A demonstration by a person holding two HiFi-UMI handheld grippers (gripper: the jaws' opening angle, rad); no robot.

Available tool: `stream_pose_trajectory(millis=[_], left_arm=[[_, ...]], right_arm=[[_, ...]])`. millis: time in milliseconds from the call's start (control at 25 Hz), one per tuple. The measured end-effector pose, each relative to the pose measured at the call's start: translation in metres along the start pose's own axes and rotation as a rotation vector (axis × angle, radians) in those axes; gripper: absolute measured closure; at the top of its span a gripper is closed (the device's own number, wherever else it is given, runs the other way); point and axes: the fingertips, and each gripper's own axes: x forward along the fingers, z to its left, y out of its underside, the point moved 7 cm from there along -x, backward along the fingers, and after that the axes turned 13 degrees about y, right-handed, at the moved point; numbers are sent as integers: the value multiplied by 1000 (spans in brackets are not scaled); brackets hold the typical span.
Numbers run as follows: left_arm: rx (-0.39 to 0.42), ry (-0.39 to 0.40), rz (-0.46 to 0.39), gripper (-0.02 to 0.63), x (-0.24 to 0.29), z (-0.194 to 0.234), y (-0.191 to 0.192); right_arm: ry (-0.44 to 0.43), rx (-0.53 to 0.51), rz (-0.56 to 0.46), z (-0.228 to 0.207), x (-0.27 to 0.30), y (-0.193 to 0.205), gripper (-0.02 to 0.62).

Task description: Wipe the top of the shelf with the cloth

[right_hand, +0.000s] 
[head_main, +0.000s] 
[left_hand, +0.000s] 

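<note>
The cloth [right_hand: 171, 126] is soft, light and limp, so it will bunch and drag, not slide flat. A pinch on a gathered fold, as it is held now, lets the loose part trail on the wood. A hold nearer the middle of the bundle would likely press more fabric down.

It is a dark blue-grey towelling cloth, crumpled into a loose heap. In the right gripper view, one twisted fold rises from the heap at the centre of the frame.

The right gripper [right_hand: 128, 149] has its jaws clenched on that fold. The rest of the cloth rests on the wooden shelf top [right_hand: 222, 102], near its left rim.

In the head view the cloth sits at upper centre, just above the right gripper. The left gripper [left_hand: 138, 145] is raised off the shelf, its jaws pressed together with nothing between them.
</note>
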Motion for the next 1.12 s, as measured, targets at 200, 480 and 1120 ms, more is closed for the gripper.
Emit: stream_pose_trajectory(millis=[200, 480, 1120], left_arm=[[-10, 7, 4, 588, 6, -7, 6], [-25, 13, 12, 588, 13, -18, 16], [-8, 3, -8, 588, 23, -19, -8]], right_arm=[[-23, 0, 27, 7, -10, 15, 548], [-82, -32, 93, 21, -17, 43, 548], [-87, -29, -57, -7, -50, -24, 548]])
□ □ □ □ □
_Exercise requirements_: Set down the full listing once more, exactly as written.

_Written solution_:
A demonstration by a person holding two HiFi-UMI handheld grippers (gripper: the jaws' opening angle, rad); no robot.

Available tool: `stream_pose_trajectory(millis=[_], left_arm=[[_, ...]], right_arm=[[_, ...]])`. millis: time in milliseconds from the call's start (control at 25 Hz), one per tuple. The measured end-effector pose, each relative to the pose measured at the call's start: translation in metres along the start pose's own axes and rotation as a rotation vector (axis × angle, radians) in those axes; gripper: absolute measured closure; at the top of its span a gripper is closed (the device's own number, wherever else it is given, runs the other way); point and axes: the fingertips, and each gripper's own axes: x forward along the fingers, z to its left, y out of its underside, the point moved 7 cm from there along -x, backward along the fingers, and after that the axes turned 13 degrees about y, right-handed, at the moved point; numbers are sent as integers: the value multiplied by 1000 (spans in brackets are not scaled); brackets hold the typical span.
Numbers run as follows: left_arm: rx (-0.39 to 0.42), ry (-0.39 to 0.40), rz (-0.46 to 0.39), gripper (-0.02 to 0.63), x (-0.24 to 0.29), z (-0.194 to 0.234), y (-0.191 to 0.192); right_arm: ry (-0.44 to 0.43), rx (-0.53 to 0.51), rz (-0.56 to 0.46), z (-0.228 to 0.207), x (-0.27 to 0.30), y (-0.193 to 0.205), gripper (-0.02 to 0.62).

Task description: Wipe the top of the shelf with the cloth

[right_hand, +0.000s] 
[head_main, +0.000s] 
[left_hand, +0.000s] 

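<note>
The cloth [right_hand: 171, 126] is soft, light and limp, so it will bunch and drag, not slide flat. A pinch on a gathered fold, as it is held now, lets the loose part trail on the wood. A hold nearer the middle of the bundle would likely press more fabric down.

It is a dark blue-grey towelling cloth, crumpled into a loose heap. In the right gripper view, one twisted fold rises from the heap at the centre of the frame.

The right gripper [right_hand: 128, 149] has its jaws clenched on that fold. The rest of the cloth rests on the wooden shelf top [right_hand: 222, 102], near its left rim.

In the head view the cloth sits at upper centre, just above the right gripper. The left gripper [left_hand: 138, 145] is raised off the shelf, its jaws pressed together with nothing between them.
</note>
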Motion for the next 1.12 s, as measured, targets at 200, 480 and 1120 ms, more is closed for the gripper.
Emit: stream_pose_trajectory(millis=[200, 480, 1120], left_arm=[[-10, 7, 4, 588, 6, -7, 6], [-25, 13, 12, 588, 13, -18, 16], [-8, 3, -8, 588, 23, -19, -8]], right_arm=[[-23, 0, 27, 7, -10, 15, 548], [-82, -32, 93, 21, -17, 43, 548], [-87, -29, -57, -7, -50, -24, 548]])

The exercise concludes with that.